Frankreichs Rechte um den Ex-Präsidenten Nicolas Sarkozy sieht nach Erfolgen bei der Départementswahl gute Chancen auch zur Regierungsübernahme in Paris. Der Wechsel sei auf dem Weg, sagte der 60-Jährige nach der entscheidenden Wahlrunde. "Nichts wird ihn aufhalten." Das rechte Bündnis um Sarkozys UMP war nach Angaben des Innenministeriums in Paris vom Montag in 66 der 101 Départements erfolgreich.

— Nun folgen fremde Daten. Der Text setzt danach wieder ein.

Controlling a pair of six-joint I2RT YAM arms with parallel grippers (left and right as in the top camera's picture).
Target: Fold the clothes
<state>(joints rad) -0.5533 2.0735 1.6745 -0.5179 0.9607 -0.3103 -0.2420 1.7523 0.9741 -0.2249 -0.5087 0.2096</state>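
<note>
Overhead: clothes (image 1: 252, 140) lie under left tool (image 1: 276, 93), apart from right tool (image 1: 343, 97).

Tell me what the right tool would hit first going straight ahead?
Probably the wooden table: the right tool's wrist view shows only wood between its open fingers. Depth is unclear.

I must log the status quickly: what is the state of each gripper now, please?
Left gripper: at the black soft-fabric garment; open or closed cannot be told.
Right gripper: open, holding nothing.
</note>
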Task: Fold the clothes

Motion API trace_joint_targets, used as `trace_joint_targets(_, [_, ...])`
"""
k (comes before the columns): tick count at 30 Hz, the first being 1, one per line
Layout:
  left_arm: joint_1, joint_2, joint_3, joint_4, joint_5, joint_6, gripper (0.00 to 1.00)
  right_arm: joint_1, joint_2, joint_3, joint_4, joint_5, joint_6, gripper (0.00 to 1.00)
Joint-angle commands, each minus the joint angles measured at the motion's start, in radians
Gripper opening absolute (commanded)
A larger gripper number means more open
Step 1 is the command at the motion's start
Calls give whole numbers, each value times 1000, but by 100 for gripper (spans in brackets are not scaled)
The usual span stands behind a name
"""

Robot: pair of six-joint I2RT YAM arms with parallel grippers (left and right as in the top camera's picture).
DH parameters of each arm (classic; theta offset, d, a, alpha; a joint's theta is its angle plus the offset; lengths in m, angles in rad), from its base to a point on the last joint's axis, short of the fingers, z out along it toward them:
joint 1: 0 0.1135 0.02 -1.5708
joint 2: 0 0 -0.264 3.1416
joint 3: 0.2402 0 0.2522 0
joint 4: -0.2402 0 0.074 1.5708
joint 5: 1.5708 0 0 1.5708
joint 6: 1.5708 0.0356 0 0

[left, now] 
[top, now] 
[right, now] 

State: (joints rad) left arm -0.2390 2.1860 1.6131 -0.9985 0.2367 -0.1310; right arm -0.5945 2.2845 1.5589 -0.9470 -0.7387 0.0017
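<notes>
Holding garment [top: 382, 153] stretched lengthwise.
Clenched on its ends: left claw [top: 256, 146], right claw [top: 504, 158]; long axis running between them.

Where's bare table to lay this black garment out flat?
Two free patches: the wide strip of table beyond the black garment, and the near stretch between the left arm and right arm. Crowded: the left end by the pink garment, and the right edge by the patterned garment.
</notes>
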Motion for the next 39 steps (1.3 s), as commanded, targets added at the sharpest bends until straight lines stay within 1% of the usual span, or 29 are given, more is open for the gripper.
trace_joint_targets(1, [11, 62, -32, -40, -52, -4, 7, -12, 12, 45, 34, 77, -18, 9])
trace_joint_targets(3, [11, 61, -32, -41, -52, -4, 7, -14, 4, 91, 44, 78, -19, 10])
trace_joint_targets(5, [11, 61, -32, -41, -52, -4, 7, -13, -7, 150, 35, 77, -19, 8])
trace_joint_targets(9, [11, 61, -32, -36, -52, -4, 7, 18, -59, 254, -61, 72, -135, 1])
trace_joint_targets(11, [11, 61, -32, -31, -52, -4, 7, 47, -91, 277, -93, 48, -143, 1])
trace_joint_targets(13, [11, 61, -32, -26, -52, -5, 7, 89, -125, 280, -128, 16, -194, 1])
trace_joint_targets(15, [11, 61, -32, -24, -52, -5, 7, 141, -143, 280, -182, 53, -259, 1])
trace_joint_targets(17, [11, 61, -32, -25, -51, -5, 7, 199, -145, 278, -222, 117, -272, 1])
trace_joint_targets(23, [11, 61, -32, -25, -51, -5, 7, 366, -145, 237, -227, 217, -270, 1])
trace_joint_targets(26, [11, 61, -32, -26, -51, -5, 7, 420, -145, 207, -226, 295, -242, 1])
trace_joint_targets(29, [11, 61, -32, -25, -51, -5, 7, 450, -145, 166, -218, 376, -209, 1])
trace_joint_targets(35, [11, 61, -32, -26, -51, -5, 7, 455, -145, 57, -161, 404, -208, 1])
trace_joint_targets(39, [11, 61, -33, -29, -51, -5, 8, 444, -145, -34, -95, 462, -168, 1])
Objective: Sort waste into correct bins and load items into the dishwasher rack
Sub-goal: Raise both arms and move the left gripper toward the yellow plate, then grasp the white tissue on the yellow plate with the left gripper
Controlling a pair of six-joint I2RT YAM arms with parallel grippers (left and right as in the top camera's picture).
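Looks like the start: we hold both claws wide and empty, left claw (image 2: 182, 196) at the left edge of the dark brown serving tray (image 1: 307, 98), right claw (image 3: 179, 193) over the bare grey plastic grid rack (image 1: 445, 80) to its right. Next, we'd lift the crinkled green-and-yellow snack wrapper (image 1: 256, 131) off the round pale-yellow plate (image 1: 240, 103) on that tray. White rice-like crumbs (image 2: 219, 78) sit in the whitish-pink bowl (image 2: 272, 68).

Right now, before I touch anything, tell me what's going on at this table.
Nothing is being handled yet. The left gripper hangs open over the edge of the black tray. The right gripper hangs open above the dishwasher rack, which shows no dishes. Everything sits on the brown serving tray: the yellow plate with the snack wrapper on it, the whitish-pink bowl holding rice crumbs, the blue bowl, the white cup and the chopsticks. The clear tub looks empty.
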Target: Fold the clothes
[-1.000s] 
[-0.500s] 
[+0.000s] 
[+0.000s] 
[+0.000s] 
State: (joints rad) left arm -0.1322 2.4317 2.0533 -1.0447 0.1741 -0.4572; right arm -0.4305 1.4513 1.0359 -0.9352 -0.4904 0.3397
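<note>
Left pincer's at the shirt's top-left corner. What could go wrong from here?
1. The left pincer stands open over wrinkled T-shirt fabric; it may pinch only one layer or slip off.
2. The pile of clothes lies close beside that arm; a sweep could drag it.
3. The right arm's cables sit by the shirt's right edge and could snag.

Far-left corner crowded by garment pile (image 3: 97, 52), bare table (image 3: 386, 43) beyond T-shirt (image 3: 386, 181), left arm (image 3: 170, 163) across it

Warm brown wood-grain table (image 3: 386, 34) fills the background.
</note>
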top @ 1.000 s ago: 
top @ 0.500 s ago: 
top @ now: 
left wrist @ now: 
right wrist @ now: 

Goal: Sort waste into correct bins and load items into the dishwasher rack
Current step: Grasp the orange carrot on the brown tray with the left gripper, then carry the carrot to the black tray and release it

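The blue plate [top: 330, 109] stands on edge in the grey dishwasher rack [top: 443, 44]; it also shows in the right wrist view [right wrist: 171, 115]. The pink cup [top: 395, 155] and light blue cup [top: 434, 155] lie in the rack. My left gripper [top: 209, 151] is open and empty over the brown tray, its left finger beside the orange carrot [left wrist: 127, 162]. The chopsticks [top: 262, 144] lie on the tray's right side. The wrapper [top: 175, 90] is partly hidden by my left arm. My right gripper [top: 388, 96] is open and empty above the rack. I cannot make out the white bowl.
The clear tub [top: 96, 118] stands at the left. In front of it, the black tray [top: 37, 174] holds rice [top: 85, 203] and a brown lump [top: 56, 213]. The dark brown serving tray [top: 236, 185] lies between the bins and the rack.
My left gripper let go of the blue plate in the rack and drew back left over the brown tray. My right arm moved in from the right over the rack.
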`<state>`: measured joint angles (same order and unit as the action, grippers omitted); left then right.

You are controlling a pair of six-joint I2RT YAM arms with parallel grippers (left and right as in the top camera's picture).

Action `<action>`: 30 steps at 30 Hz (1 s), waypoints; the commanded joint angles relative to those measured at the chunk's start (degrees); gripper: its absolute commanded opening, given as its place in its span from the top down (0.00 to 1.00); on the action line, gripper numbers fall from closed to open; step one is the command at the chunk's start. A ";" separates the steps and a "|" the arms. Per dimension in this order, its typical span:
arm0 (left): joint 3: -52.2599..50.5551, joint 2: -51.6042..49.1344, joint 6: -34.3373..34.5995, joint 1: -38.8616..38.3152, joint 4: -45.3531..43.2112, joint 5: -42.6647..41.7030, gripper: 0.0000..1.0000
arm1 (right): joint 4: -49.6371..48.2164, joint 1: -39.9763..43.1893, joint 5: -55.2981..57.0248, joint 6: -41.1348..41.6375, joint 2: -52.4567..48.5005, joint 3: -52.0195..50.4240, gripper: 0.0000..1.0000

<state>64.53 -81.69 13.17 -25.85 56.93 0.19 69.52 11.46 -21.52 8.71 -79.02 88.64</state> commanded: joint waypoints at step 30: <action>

Die Sozialisten von Präsident François Hollande und mit ihr verbündete Kräfte konnten sich in 34 Départements behaupten. Damit hat sich das Kräfteverhältnis praktisch umgekehrt, nachdem die Rechte 25 Départements von der Linken übernommen hat. Umgekehrt gab es nur einen Wechsel zur Linken - in Lozère im Süden Frankreichs.

Die bei jüngsten Entscheidungen stets erfolgreiche rechtsextreme Front National (FN) konnte kein Département gewinnen, weil ihr im zweiten Wahlgang Verbündete fehlten. FN-Chefin Marine Le Pen sieht allerdings in den Erfolgen des ersten Wahlgangs "einen Sockel für die Siege von morgen".